▸ EXERCISE AIM
Look through the records below for the line holding "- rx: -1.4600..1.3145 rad". Write it out exactly, with each following line through the line holding "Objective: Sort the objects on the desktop".

▸ GIVEN ENTRIES
┌──

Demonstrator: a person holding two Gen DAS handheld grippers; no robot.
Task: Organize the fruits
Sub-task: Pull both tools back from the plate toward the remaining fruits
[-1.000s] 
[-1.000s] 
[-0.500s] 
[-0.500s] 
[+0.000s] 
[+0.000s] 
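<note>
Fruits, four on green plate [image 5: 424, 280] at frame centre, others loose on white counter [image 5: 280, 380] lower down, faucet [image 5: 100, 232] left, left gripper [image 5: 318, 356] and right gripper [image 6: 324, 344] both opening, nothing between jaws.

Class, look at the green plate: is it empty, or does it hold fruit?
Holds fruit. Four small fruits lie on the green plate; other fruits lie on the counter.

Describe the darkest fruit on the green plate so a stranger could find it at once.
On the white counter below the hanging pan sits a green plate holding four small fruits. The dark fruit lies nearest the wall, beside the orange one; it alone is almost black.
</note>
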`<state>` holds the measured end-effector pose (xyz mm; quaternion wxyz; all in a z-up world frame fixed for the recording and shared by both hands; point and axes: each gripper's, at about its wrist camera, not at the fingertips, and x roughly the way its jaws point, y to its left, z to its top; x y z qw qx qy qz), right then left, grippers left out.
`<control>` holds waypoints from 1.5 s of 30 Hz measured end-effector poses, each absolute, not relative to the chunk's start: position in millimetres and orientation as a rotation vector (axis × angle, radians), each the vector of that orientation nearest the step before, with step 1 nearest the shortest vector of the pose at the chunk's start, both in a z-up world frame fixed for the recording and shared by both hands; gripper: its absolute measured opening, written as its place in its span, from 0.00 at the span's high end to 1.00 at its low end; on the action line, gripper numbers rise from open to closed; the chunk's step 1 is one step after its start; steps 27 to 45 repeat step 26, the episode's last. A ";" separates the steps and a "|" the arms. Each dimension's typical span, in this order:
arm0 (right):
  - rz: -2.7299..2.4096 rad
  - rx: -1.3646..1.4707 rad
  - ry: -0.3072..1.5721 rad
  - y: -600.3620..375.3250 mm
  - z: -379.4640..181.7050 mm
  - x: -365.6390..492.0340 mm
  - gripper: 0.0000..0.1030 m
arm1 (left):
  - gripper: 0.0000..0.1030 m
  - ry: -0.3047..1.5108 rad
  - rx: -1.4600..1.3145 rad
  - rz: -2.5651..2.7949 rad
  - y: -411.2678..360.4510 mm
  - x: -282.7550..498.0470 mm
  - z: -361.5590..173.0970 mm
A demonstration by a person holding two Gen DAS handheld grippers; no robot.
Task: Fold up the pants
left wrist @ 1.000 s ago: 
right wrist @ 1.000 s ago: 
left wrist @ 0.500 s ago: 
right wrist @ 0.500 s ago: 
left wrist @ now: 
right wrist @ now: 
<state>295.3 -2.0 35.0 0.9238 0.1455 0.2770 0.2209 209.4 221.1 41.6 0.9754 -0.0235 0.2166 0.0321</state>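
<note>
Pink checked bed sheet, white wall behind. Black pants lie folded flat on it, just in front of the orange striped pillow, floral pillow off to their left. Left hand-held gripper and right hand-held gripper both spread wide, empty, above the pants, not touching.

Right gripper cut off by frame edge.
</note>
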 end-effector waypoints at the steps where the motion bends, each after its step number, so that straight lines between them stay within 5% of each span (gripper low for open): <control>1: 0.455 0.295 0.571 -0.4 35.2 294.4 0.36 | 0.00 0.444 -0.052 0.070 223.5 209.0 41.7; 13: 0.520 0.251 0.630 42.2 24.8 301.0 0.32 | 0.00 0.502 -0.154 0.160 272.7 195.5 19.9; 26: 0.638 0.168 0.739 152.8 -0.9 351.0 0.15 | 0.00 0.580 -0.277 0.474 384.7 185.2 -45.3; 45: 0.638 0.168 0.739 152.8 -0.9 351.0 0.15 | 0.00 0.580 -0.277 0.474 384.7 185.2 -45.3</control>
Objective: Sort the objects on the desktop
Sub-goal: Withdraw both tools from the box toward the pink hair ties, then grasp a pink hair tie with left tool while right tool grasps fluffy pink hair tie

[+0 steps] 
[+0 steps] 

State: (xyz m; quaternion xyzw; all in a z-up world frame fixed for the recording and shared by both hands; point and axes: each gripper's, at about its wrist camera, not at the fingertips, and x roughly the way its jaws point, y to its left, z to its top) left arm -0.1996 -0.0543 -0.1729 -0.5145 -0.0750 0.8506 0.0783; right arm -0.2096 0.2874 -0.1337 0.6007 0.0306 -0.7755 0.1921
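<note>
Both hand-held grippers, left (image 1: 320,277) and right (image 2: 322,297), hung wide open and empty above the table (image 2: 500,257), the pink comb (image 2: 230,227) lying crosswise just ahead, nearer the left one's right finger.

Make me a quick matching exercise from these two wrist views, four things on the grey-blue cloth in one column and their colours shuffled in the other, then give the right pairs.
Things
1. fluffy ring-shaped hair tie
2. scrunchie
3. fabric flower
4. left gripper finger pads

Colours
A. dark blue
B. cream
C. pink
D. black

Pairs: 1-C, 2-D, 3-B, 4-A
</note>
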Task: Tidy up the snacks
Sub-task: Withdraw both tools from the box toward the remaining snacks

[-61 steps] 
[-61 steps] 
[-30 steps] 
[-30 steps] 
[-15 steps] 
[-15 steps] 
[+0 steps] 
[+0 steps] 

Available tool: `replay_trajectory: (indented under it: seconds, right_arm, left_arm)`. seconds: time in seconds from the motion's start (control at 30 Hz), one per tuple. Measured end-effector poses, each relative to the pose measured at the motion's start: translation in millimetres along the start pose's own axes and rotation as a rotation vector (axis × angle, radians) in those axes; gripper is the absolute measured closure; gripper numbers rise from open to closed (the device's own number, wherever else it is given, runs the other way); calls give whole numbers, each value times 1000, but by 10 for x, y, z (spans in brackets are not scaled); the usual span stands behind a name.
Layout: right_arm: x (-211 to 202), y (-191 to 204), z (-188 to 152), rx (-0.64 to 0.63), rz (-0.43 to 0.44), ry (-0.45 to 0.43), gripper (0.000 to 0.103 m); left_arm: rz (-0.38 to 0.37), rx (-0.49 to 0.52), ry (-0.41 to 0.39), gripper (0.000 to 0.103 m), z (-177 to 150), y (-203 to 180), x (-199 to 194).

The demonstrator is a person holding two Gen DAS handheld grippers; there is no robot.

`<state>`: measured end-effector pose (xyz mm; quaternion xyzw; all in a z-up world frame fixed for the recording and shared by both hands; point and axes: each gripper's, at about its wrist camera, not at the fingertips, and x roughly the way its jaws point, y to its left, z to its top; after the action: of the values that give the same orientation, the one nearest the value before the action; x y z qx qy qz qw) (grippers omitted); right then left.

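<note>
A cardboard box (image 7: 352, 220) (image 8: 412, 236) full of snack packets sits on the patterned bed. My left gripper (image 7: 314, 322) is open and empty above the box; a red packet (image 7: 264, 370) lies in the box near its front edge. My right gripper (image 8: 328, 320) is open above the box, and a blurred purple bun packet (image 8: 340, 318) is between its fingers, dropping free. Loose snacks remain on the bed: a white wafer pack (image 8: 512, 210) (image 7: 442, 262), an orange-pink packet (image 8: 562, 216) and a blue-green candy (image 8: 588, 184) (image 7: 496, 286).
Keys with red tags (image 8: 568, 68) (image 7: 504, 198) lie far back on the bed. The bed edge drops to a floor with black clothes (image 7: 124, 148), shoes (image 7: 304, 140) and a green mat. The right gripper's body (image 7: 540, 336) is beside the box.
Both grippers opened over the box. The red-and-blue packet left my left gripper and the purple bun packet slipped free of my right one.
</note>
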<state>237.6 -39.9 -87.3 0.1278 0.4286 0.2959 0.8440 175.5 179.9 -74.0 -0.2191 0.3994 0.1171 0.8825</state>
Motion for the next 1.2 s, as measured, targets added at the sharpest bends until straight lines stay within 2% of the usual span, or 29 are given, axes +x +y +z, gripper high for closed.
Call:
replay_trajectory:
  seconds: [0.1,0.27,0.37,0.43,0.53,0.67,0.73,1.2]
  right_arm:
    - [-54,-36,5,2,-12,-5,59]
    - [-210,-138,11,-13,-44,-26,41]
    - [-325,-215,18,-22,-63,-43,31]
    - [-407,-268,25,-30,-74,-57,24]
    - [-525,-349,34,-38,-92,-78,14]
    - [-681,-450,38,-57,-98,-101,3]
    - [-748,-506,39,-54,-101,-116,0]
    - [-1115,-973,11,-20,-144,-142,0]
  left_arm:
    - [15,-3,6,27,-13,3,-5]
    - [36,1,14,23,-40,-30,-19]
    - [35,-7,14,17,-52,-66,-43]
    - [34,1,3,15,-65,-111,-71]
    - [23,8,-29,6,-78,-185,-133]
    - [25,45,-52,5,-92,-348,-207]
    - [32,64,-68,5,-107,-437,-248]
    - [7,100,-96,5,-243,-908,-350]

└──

▸ ANSWER TO THE EXERCISE
  - rx: -1.4600..1.3145 rad
  - rz: -2.5651..2.7949 rad
  - y: -411.2678..360.4510 mm
  - x: -282.7550..498.0470 mm
  - z: -361.5590..173.0970 mm
A demonstration by a person holding two Gen DAS handheld grippers; no robot.
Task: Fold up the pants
left wrist @ 1.000 s ago: 
right wrist @ 1.000 s ago: 
left wrist @ 0.500 s ago: 
right wrist @ 0.500 s ago: 
left wrist @ now: 
right wrist @ now: 
<state>295.3 -2.0 35.0 0.9238 0.1455 0.2770 0.2209 209.4 221.1 41.6 0.9754 -0.0235 0.2166 0.0321</state>
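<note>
Pink checked bed sheet, white wall behind. Black pants lie folded flat on it, just in front of the orange striped pillow, floral pillow off to their left. Left hand-held gripper and right hand-held gripper both spread wide, empty, above the pants, not touching.

Right gripper cut off by frame edge.
</note>
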 end-effector waypoints at the steps where the motion bends, each after its step number, so that straight lines between them stay within 5% of each span (gripper low for open): <control>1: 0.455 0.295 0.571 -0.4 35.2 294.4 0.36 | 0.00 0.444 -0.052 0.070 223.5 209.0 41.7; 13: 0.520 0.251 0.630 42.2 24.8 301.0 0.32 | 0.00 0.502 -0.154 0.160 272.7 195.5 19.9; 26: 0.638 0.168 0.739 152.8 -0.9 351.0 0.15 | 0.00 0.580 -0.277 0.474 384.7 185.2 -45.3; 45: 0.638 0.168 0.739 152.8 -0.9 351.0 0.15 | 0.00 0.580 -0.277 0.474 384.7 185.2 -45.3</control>
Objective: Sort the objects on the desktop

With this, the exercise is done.